FİRDEVSİ VE ŞAHNAME HAKKINDA BİLGİ
Firdevsî 10. yüzyılda İran'ın Tus bölgesinde yaşamış, en büyük İran şairi sayılmaktadır. İran'ın İslâmlıktan önceki uzun ve efsaneli tarihini incelemiş, eski Hint-Pers kaynaklarına bağlı İran mitologyasını (esatir) göz önüne almış ve bilhassa halkın yaşatmakta olduğu efsane, menkıbe ve rivayetleri toplayıp düzenleyerek 60 bin beyitlik Fars destanı Şehnâme'yi vücuda getirmiştir. Şehname, o devir İran hükümdarı, Türk soyundan Gazneli Mahmut'a sunulmuştur. Firdevsî'yi bu eseri yazmak için, maddî ve manevî her bakımdan destekleyen de Sultan Mahmut'tur.
Şehname, epik mesnevi şeklinde ve aruzun Feûlün feûlün feûlün feûl kalıbıyla yazılmıştır. Eski İran-Turan hükümdarlarının efsaneli ve çok maceralı tarihlerini, cihangirliklerini anlatmıştır. Destanda en çok eski İran-Turan (Fars-Türk) savaşları ve münasebetleri üstünde durulur. Türk (Saka) kağanı Alp Er-Tunga (burada Efrasiyab) Şehnamenin baş kişilerinden biridir.

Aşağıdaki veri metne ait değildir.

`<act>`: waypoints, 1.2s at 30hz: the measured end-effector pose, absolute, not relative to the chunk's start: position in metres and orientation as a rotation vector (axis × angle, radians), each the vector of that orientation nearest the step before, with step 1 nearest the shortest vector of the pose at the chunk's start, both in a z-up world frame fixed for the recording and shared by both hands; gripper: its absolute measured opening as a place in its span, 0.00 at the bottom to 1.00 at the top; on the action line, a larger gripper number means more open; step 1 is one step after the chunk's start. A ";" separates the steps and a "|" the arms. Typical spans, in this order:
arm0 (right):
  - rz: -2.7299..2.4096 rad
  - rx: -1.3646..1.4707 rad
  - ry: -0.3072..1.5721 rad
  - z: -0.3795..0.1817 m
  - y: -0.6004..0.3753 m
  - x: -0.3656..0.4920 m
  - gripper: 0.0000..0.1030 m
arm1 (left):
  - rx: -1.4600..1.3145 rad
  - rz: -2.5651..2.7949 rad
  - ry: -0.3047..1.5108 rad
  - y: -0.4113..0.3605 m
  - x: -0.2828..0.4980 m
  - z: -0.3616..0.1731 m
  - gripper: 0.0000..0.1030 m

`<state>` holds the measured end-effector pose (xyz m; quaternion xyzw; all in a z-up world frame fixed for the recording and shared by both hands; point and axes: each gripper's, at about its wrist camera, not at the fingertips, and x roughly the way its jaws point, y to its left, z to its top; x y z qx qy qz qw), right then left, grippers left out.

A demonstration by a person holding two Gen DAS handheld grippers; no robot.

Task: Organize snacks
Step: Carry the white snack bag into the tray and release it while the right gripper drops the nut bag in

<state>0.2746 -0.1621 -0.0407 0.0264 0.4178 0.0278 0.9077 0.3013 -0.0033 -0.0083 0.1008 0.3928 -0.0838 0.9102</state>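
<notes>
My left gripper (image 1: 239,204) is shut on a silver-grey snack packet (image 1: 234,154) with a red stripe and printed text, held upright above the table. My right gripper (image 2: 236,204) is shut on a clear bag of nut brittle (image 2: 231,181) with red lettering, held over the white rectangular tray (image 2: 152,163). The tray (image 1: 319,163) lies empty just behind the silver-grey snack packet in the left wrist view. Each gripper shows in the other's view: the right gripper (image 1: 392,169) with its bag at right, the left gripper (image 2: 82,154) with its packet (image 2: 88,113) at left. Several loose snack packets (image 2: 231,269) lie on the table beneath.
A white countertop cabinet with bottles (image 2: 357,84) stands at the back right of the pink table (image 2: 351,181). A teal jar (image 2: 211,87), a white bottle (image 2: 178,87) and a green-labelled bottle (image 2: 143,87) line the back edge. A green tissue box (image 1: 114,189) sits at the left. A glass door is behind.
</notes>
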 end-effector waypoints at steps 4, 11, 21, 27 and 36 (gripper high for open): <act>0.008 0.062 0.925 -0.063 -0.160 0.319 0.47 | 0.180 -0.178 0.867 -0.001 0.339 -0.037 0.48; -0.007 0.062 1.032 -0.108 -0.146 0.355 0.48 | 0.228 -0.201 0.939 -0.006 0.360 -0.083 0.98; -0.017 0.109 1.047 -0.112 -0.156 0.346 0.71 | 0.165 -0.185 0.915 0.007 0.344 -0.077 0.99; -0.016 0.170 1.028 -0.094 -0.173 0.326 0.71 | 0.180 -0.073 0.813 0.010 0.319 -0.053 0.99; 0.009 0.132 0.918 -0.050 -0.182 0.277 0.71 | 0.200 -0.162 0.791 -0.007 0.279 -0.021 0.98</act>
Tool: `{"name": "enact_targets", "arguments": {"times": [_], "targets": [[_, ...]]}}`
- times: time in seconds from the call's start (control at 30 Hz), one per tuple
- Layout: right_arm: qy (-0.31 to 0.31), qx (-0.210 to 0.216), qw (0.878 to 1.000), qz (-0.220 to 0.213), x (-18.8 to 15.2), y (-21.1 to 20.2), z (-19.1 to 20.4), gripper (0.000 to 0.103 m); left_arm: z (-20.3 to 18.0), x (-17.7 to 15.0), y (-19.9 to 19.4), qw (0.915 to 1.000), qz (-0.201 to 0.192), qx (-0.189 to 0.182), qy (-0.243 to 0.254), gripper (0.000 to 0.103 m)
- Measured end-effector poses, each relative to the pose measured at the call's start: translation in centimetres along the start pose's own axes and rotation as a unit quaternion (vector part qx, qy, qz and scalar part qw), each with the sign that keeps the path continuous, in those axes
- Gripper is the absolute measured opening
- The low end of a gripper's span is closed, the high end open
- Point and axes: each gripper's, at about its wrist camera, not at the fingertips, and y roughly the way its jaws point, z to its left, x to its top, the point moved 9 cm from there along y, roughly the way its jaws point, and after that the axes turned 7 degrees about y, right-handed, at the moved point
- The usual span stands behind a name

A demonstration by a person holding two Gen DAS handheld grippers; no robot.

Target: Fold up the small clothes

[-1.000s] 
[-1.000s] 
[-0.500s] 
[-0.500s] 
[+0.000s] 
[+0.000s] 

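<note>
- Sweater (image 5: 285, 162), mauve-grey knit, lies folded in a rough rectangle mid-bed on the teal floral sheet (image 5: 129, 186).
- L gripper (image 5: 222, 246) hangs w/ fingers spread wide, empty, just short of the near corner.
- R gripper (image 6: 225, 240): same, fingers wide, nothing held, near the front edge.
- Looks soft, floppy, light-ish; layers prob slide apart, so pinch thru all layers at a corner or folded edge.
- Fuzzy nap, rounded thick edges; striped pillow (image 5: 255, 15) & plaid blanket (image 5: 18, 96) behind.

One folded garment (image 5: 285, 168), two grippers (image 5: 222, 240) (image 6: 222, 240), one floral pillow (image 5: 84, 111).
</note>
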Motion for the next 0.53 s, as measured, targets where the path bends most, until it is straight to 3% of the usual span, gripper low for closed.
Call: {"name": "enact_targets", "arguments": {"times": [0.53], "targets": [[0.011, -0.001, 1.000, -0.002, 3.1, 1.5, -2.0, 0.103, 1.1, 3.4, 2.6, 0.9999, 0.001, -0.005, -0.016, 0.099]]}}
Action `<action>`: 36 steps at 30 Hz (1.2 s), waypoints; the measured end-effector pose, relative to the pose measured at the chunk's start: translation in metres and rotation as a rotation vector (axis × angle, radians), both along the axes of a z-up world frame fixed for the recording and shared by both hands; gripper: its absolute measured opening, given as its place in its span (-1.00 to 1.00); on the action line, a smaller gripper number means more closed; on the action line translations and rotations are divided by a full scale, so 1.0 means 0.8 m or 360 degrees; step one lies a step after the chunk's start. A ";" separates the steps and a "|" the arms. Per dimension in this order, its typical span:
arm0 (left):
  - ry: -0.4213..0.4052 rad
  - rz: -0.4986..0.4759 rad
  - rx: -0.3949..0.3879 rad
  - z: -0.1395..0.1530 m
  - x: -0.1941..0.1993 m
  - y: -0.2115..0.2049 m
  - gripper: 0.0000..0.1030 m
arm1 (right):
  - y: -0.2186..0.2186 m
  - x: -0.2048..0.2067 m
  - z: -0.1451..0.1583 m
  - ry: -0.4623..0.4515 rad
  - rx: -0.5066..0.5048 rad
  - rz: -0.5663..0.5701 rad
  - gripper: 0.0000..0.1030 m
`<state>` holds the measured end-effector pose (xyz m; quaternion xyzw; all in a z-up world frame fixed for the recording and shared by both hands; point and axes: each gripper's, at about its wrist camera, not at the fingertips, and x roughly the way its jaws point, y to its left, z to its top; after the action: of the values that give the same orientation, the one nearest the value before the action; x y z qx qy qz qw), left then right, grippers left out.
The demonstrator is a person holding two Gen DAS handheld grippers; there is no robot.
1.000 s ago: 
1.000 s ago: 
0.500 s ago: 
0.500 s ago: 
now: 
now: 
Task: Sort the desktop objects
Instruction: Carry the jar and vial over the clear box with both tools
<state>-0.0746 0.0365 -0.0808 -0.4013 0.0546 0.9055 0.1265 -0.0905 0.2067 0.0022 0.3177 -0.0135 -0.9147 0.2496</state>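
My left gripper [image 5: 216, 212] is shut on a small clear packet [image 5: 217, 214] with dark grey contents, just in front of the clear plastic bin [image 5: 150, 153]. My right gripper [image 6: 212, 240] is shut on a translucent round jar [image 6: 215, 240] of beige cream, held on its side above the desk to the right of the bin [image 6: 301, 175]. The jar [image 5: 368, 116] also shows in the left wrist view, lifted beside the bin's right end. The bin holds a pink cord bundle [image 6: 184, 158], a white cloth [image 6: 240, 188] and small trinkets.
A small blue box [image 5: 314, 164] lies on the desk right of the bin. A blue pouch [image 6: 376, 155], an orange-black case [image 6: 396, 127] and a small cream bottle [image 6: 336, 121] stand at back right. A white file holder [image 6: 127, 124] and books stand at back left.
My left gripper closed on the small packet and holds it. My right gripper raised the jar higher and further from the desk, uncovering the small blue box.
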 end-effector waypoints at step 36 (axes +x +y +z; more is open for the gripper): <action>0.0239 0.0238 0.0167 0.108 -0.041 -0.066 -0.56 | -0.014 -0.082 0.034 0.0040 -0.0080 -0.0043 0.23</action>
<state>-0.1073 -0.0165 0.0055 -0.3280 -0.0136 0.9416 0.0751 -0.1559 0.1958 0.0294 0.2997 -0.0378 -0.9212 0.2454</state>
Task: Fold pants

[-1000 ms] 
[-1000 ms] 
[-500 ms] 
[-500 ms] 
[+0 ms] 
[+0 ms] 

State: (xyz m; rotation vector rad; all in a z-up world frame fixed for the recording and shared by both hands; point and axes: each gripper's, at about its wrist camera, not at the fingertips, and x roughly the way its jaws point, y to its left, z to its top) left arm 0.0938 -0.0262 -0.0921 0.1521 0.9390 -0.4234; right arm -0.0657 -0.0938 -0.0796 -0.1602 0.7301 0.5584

Şehnâme'de İran'a ait olan her şeyin iyi, üstün ve eşsiz tutulduğu görülür. Çünkü Firdevsî büyük bir milliyetçidir. Bu yüzden eseri İran kültür ve medeniyetinin temel taşı olmuştur. İran'da Şehname kadar sevilen ve okunan bir eser gösterilemez. Fars mitologyası, Şehnâme'de adeta millî bir inanç halinde yaşatılmaktadır. Son çağlara kadar şairler, ressamlar, folklorcular ve bale uzmanları da ondan faydalanarak yeni eserler yapmışlardır. Tahran'ın büyük binalarında, otellerinde Şehnâme'ye ait tasvirler, beyitler görülür. İran radyoları her gün, Firdevsî'den parçalar okuyarak millî ruhu ayakta tutmaya çalışır. Şehnâme'nin Türk Divan edebiyatı, halk edebiyatı hatta masallarımız üstündeki etkileri de ayrı önemli bir bahistir.
Firdevsî, gerçi iyi bir Müslüman’dır. Hazreti Muhammed'e ve sahabelere övgüleri, sevgisi derindir. Bu yüzden Şehnâme'de eski Fars töre ve inançları ile İslâm ruhunu çelişme ve çatışmaya sokturmadan kaynaştırmaya dikkat etmiştir. Ama bu büyük milliyetçi şairin, yurdunu üç dört yüz sene işgal etmiş olan Araplara kızgınlığı ve hıncı sonsuzdur. Sırası geldikçe onları hicvetmekten geri durmaz. Nitekim bir yerde:
"Bir zamanlar çölde deve sütü ve kertenkele etiyle geçinen Araplar işi o kadar azıttılar ki, Key'lerin (eski Pars hükümdarları Keykubat, Keykâvus, Keyhusrev vb.) taçlarını istemeye başladılar. Tuu, senin yüzüne ey kahbe felek tuuu!" demektedir.